Public Services Model
The “Public Services Model” provides a broad conceptual picture of how public programs and services work to improve the communities or regions they serve. Experienced government performance auditors should be familiar with these concepts. As depicted in this graphic of the model, program inputs such as personnel, equipment, or money work through processes such as program operations to produce service outputs. If the service works as designed, outputs should lead to desired results for the people or communities served, some of which may be seen sooner and be a reasonably direct result of the service (“intermediate outcomes”) and some later (“long-term outcomes”) and may be a less direct result.
Long-term outcomes and the overall impact on the community depend not only on the government program, but also on “other contributing factors” that may be beyond the control of program managers, but not always beyond the control of the government that authorizes the program (e.g., the government could fund complementary programs or coordinating government services with nonprofit providers addressing the same community conditions).
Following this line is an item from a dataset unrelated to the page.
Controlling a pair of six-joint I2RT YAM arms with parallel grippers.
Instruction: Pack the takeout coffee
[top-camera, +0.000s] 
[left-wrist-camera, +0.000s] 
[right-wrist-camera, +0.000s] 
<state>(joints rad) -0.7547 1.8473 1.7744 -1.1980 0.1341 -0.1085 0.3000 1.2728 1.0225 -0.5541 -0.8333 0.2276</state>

Some may be beyond the government’s control (e.g., the regional or national economy, weather conditions). In a broad sense, this model can help auditors analyze programs and community issues for performance audits and program evaluations (Practice 1a. Audit performance).
The expanded view of the Public Services Model indicates that there are potentially many things in each segment of the model for auditors to evaluate when conducting performance audits (Practice 1a. Audit performance), and many opportunities to develop performance measures or expected levels of performance (Practice 3a. Help choose measures or targets).
While any of the detailed items in the graphic may be measured or provide a source for determining measures or targets, the expanded model suggests that the most relevant measures (Practice 2a. Test relevance or reliability) would provide a picture of:
- The “demand” for the program or service (suggesting how much it is needed);
- The “economy” of the inputs (whether their cost is appropriate);
- The “efficiency” of the processes used (relationships of outputs or outcomes to inputs); or
- The “effectiveness” of the outputs and outcomes (how closely they approach or achieve program goals or objectives).